For more information on this and other news items, read the COMTF monthly newsletter.

Native plant nurseries in Washington interested in participating in a multistate research program in 2015-2016 are encouraged to contact Marianne Elliott ( for information. The program will investigate the movement of Phytophthora species among nurseries, restoration sites, and forests.

Update on Kitsap Co. garden site

The Kitsap County botanical garden found to have a P. ramorum-positive Pieris plant in April had additional positive plants found in May during the delimitation survey.
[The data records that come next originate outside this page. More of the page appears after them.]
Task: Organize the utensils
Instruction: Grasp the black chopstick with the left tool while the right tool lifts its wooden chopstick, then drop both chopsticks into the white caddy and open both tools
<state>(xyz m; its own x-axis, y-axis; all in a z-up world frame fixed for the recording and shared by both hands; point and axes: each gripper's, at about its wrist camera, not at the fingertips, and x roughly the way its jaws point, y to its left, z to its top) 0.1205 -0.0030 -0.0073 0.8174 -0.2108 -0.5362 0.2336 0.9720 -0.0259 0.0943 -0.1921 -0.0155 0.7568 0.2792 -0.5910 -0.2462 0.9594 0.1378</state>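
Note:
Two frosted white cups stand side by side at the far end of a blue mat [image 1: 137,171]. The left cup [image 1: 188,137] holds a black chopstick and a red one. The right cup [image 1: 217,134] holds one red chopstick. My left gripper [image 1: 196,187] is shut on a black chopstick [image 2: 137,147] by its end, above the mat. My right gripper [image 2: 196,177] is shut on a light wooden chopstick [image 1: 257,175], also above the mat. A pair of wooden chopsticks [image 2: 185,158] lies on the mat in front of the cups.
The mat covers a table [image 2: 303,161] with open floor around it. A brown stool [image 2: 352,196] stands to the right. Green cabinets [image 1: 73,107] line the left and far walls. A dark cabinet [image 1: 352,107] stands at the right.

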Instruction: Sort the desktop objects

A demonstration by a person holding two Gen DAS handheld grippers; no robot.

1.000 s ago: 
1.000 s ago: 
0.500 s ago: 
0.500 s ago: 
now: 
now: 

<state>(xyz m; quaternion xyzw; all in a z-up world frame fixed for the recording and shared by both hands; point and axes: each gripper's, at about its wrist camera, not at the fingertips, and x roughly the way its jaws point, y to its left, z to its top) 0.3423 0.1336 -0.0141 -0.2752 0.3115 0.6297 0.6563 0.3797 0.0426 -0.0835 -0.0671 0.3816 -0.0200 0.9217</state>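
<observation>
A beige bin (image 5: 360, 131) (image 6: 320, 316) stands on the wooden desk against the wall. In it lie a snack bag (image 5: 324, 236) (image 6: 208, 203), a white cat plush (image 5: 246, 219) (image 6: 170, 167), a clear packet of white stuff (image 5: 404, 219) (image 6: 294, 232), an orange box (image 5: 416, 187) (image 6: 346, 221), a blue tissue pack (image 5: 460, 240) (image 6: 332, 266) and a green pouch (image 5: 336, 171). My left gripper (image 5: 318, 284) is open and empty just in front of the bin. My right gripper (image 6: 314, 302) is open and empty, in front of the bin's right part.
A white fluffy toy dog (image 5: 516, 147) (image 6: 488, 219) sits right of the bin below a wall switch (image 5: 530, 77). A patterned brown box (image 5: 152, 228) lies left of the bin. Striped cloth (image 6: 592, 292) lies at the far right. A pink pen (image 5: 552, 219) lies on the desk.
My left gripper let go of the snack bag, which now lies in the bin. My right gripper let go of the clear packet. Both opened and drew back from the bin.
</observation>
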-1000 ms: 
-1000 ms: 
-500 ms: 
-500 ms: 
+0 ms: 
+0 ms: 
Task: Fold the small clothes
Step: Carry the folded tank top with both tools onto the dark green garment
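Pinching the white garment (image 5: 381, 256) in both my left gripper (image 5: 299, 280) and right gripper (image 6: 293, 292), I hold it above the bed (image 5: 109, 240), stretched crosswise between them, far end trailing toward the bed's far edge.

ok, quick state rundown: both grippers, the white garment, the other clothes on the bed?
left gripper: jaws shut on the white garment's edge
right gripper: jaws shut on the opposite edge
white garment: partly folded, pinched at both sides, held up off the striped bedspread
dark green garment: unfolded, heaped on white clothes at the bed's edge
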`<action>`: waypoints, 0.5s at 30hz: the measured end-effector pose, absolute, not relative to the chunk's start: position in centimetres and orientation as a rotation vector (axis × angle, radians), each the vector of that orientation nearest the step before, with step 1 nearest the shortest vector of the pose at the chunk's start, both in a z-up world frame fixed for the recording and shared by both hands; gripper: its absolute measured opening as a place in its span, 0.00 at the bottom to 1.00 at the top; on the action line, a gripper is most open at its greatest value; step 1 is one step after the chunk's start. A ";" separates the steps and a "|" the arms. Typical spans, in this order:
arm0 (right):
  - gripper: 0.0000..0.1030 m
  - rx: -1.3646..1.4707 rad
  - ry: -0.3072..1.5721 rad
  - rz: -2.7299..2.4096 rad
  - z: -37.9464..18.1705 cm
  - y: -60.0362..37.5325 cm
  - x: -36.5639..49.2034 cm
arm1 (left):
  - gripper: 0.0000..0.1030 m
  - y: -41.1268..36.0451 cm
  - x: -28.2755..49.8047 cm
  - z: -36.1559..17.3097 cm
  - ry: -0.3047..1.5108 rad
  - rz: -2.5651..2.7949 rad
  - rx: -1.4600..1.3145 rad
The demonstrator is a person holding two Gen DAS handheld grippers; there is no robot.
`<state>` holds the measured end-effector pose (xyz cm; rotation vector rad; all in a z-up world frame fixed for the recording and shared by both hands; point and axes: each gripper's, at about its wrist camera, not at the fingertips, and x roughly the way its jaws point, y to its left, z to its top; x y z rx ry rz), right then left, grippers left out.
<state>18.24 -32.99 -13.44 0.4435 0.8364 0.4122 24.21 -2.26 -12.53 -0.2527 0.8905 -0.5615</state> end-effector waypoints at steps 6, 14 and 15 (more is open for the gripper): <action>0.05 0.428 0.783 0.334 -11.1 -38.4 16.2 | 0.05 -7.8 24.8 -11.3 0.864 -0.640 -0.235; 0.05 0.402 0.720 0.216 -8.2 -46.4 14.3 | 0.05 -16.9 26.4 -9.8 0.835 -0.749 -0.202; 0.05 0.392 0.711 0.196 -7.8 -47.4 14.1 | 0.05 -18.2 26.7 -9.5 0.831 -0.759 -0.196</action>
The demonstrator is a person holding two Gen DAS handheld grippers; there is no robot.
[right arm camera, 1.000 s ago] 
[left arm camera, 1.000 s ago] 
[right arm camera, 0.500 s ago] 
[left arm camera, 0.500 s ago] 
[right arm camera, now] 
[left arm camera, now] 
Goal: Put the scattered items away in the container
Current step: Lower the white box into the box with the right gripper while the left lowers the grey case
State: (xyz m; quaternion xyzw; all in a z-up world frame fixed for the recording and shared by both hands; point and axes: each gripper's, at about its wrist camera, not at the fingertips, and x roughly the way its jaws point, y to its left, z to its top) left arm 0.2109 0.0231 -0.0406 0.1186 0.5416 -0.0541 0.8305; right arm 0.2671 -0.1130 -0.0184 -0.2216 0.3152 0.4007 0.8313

All infected plants were destroyed and trace-back investigations are underway. The facility will undergo a Critical Control Point Assessment (CCPA) at which time best management practice (BMP) mitigations will be identified for implementation. The BMPs will be enforced through a state compliance agreement. Federal regulatory oversight will continue to ensure the pathogen is being managed effectively.

For more information on this and other news items, read the COMTF monthly newsletter.

New Pr hosts found

Five new Phytophthora ramorum hosts were detected during a rare plant survey in February on Marin County Municipal Water District property when unusual Arctostaphylos symptoms were identified. Samples submitted to the California Department of Food and Agriculture (CDFA) Plant Pest Diagnostics Lab tested negative for root pathogens, but the leaves and branches tested positive for P. ramorum. Follow-up official samples were collected for testing by CDFA scientists, which resulted in the identification of five new P. ramorum hosts: Arctostaphylos virgata, Arctostaphylos glandulosa, chinquapin (Chrysolepsis chrysophylla), blackberry (Rubus ursinus), and chaparral pea (Pickeringia montana). Arctostaphylos virgata and Arctostaphylos glandulosa symptoms include leaf spots and necrosis, petiole dieback, stem lesions and cankers, and tip dieback. Many plants of both species were showing symptoms. Chinquapin (Chrysolepsis chrysophylla) symptoms include canopy dieback, leaf spots, and vascular discoloration. Many chinquapin were showing symptoms; two trees were confirmed positive. Blackberry (Rubus ursinus) symptoms include leaf spots and stem lesions. Chaparral pea (Pickeringia montana) symptoms include leaf spots, stem lesions, and thorn dieback. CDFA scientists are in the process of obtaining healthy container plants of each host species to confirm pathogenicity. A follow-up site visit to the water district is planned for July to observe disease progression on these hosts.

Vaccinium parvifolium (red huckleberry) was found P. ramorum positive for the first time from two samples taken at a Lewis County, WA interstate shipping nursery during their 2015 spring Federal P. ramorum Certification Program survey. The Lewis County facility was also positive in 2014 and had undergone a CCPA as well as extensive mitigation activities. A new CCPA has been conducted to determine possible ways the pathogen has continued to infect plant material; additional mitigation efforts will completed in 2015. As a result of the new host confirmation, Vaccinium parvifolium will be added to the federally recognized P. ramorum host and associated host list.